20 de septiembre de 2013
La tempestad
Acaso porque la fuerza de la imaginación nos intimida o nos parece sospechosa, solemos repetir el dogma de que la realidad supera a la ficción. A mí me convence más la teoría de Wilde de que la vida tiende a imitar al arte. Nuestra forma de habitar y entender el jeroglífico de lo real tiene mucho de acto creativo. Cada experiencia íntima ejecuta en secreto la reescritura de una novela o el remake de una película. Y la política es capaz de copiar la forma exacta de nuestras pesadillas colectivas. Hace unos días, en pleno despertar del 11-S, diluvió sobre Madrid. El Congreso de los Diputados empezó a inundarse y, como la tempestad de Shakespeare, regó a sus señorías con una inquietante materia onírica. En un ataque de franqueza poética, la techumbre de nuestra democracia hizo de colador ante el asombro olímpico de unos parlamentarios japoneses que estaban de visita y que, probablemente, habrán suspirado de alivio al recordar que ellos no se reúnen en Fukushima. Pero esas elocuentes goteras fueron apenas el preámbulo de la siguiente alegoría. De tanto mirar hacia arriba, como una tribu bursátil que contempla el firmamento financiero, alguien de pronto descubrió que, en vez de sobrar grietas en el techo, nos faltaban agujeros. Varios de los disparos de los guardias golpistas del 23-F habían desaparecido. Las manchas más significativas de la página democrática española habían sido suciamente limpiadas. Las obras de reparación habían causado un daño irreparable. Igual que ciertos lapsus son recursos astutos de la voluntad, el olvido no es más que una variante del trauma.
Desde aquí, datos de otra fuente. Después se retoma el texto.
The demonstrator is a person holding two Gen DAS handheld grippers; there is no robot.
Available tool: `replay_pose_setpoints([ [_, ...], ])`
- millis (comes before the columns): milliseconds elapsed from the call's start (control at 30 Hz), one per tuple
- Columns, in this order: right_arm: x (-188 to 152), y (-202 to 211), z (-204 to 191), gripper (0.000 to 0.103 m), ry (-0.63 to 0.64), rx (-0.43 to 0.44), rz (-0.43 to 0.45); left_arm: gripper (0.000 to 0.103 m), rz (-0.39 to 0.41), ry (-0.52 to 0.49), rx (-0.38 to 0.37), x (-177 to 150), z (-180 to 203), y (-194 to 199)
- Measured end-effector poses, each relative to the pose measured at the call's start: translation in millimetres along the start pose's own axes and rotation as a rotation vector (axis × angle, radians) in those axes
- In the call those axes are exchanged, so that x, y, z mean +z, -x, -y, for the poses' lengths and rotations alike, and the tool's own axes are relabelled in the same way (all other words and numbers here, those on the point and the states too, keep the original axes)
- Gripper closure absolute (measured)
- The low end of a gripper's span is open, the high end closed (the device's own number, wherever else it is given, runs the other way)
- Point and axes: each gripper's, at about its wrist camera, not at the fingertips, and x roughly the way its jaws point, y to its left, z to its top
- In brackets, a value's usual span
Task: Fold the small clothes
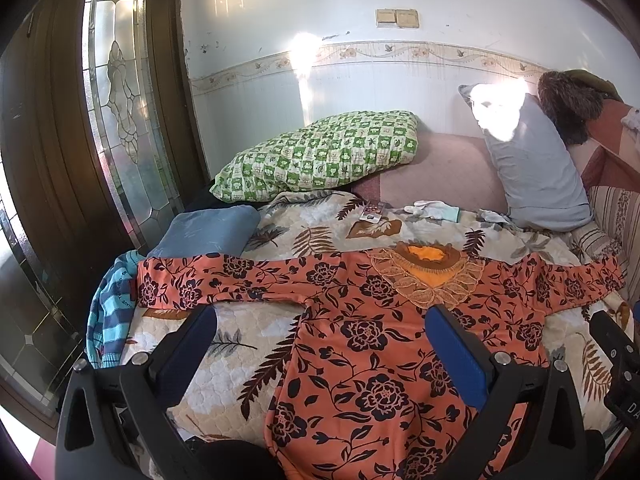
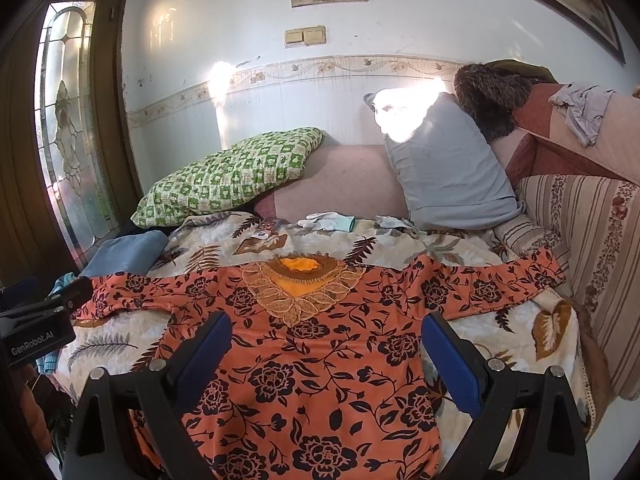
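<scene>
An orange top with black flowers (image 1: 360, 332) lies flat on the leaf-print quilt (image 1: 256, 336), both sleeves spread out, embroidered neckline at the far end. It also shows in the right wrist view (image 2: 320, 364). My left gripper (image 1: 320, 320) is open and empty, held above the top's left side. My right gripper (image 2: 326, 328) is open and empty above the top's middle. The left gripper's body shows at the left edge of the right wrist view (image 2: 36, 328).
A striped blue garment (image 1: 112, 312) and a folded blue cloth (image 1: 208, 232) lie at the quilt's left. A green checked pillow (image 1: 320, 156) and a grey pillow (image 1: 532, 160) lean at the back. White gloves (image 2: 326, 222) lie beyond the neckline. A striped sofa back (image 2: 592, 248) stands on the right.
</scene>
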Motion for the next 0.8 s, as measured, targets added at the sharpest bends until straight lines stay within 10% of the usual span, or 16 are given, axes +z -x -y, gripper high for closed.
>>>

La memoria se manifiesta a veces con heridas y otras veces con metáforas: al intentar cubrir ciertos agujeros, se abrieron más goteras. A primera vista, parece una paradoja; en realidad no es más que pura lógica. La boca que se tapa termina gritando. La fosa que se esconde termina emergiendo. Y el terror que se borra termina salpicando las cabezas en cuanto sale el sol.